Key-value stores for medium to large values

Depending on

  • the number of files
  • how you structure them on the FS
  • which FS you're using
  • what kind of storage you're using

you may end up running out of inodes, or may have slow times accessing the files again (e.g. if you put too many entries in a single directory).

You also have to put a bit of care in accessing the files (and/or creating directories) atomically while a KV store will usually take care of that for you.

I had problems with all these things in the past with fs-as-key-value-store approaches :) .

But It can be done, see for example Bigdis which is an implementation of the redis KV protocol as files-on-disk, from the redis author himself, but you have to be a bit careful with your ops.

Depending on your problem you may find MogileFS or straight cloudy S3 to be better solutions.


Summary: For your requirements of Data Integrity, Persistence, Size & Speed I recommend Redis.

A nice intro presentation can be seen here:
https://simonwillison.net/static/2010/redis-tutorial/

n.b.
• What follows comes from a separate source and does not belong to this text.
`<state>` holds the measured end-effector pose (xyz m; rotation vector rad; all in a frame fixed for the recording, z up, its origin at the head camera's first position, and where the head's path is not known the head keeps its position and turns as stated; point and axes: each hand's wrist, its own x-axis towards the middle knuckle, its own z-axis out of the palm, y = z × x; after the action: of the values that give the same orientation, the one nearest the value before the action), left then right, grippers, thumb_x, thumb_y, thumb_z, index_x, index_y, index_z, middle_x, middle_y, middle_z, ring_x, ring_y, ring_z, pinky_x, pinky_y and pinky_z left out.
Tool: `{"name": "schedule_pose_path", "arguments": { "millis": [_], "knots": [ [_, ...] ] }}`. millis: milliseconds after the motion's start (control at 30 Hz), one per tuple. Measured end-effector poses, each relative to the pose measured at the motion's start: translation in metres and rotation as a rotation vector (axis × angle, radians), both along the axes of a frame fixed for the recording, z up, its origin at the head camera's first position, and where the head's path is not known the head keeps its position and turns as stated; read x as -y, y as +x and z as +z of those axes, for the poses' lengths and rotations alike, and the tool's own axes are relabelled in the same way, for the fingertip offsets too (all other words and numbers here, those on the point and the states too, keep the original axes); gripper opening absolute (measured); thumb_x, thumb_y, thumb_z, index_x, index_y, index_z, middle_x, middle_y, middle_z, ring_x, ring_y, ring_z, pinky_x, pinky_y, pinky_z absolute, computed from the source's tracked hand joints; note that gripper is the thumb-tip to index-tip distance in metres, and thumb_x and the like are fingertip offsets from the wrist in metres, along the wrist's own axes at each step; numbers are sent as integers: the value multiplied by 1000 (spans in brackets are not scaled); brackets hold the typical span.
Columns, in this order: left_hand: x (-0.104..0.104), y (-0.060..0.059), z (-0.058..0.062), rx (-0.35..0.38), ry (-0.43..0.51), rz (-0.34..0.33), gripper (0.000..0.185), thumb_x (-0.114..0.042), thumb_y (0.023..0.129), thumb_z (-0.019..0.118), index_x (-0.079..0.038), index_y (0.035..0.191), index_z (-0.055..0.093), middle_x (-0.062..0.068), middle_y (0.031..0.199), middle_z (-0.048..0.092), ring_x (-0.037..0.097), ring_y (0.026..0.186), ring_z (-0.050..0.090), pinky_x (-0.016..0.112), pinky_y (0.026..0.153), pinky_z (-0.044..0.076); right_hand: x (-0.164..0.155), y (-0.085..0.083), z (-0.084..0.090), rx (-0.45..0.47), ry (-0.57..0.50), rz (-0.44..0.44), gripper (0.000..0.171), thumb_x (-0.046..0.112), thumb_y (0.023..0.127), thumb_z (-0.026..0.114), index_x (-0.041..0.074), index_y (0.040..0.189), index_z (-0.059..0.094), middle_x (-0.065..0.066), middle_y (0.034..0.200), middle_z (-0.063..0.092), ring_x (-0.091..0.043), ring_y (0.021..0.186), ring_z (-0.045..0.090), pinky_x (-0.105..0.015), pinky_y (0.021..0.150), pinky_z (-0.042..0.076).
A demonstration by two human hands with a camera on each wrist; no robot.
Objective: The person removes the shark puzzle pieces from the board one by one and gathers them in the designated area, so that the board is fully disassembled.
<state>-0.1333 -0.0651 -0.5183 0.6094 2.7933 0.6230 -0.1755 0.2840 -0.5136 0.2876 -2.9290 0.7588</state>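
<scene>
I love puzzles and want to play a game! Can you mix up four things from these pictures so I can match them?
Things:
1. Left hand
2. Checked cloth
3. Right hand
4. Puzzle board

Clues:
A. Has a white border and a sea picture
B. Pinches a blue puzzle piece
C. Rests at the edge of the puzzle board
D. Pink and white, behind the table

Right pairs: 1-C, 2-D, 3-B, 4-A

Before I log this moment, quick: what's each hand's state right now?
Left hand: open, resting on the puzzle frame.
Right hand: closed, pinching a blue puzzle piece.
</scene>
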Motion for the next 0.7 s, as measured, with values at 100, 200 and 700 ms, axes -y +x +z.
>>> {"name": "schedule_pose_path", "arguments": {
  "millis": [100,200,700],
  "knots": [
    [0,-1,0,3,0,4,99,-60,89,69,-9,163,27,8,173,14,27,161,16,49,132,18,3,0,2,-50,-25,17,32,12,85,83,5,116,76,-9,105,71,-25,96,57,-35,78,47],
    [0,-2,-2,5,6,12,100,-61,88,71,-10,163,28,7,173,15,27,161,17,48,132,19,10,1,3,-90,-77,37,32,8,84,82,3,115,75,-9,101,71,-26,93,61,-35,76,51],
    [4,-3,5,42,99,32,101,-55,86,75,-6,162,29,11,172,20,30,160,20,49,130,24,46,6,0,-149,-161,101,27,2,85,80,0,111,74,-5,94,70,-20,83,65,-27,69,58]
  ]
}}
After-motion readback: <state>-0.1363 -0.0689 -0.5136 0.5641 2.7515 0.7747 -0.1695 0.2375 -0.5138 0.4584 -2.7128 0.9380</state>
More info would help but based on what you've given + what I know, here are some of the main players:

Memcached:
https://memcached.org/
A free, open source, high-performance, distributed memory object caching system, good for speeding up dynamic web applications.
+ good for web applications, free, open source.
- if the server goes down (memcached process failure or system reboot) all sessions are lost. Performance limitations at the higher (commercial usage) levels.

Redis:
https://redis.io/
Similar to memcached but with data persistence, supports multiple value types, counters with atomic increment/decrement and built-in key expiration.
+ saves data to disk so never lost, very simple, speed, flexibility (keys can contain strings, hashes, lists, sets and sorted sets), sharding, maintained by vmware rather than an individual.
- limited clustering.

LevelDB:
https://google-opensource.blogspot.com/2011/07/leveldb-fast-persistent-key-value-store.html
A fast key-value storage engine written at Google that maps string keys to string values.
+ Google.
- ?possible with Google + ;)

TokoyoCabinet:
https://fallabs.com/tokyocabinet/
Includes support for locking, ACID transactions, a binary array data type.
+ Speed and efficiency.
- Less known in some areas, e.g. US

Project Voldemort:
https://project-voldemort.com/
An advanced key-value store, written in Java. Provides multi-version concurrency control (MVCC) for updates. Updates to replicas are done asynchronously, so it does not guarantee consistent data.
+ Functionality
- Conistency

MongoDB:
https://www.mongodb.org/
A scalable, high-performance, open source, document-oriented database. Written in C++ Features Replication & High Availability with mirrors across LANs and WANs and Auto-Sharding. Popular in the Ruby on Rails community.
+ Easy installation, good documentation, support.
- Relatively new.

Couch:
http://www.couchdb.org/
Similar to Mongo, aimed at document databases.
+ replication, advanced queries.
- clustering, disk space management.

Cassandra:
https://cassandra.apache.org/
Apache Cassandra is fault-tolerant and decentralized and is used at Netflix, Twitter and Reddit, among others.
+ Cluster and replication.
- More setup knowledge needed.

I can't provide all the references, due to lack of time but hope this at least helps.